Mereka berempat tidak banyak bicara. Terlebih karena sedikit canggung satu meja dengan kakak kelasnya ini. Mungkin hanya beberapa kali Mia bertanya pada Razan tentang Dion pacarnya yang satu kelas dengan Razan. Apalagi Tari yang sejak Razan duduk disampingnya mendadak jadi anak alim.

"Thanks ya udah dibolehin duduk bareng. Gue duluan ke kelas ya." Pamit Razan menepuk bahu Tari disampingnya.

Tari yang sejak tadi bersemu semakin kehilangan oksigen. Mengipasi wajahnya dengan tangan Tari menggigit bibir bawahnya menahan untuk tidak berteriak.

"Anjir Tari. Sebuah kemajuan yang drastis ya bun." Salma tertawa melihat wajah Tari yang merah.
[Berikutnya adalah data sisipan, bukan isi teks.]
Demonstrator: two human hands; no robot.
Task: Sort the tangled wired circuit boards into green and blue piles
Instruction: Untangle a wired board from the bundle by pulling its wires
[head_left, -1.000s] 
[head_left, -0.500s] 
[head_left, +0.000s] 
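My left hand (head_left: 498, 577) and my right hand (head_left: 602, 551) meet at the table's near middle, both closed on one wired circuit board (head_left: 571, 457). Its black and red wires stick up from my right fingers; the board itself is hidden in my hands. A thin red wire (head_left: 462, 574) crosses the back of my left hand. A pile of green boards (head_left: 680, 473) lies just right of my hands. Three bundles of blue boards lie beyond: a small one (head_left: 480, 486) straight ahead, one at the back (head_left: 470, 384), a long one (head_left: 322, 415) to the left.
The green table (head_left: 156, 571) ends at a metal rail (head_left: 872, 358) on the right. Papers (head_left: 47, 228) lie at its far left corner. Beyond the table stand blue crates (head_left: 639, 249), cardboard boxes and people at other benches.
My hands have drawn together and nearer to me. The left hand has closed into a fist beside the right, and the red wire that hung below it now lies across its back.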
Tari ikut tertawa. "Gue bilang juga apa, tidak ada yang tidak mungkin. Gue pasti bisa dapetin Kak Razan, Sal." Kata Tari mantap sambil menaik turunkan alisnya.

Bagi Tari, jika dia memiliki sebuah keinginan maka dia harus berusaha. Tidak peduli sebanyak apapun tantangannya Tari akan tetap berusaha. Termasuk dalam hal menyukai cowok. Tapi Tari masih tau batas wajar, dia tidak akan mengemis cinta jika sudah ada penolakan.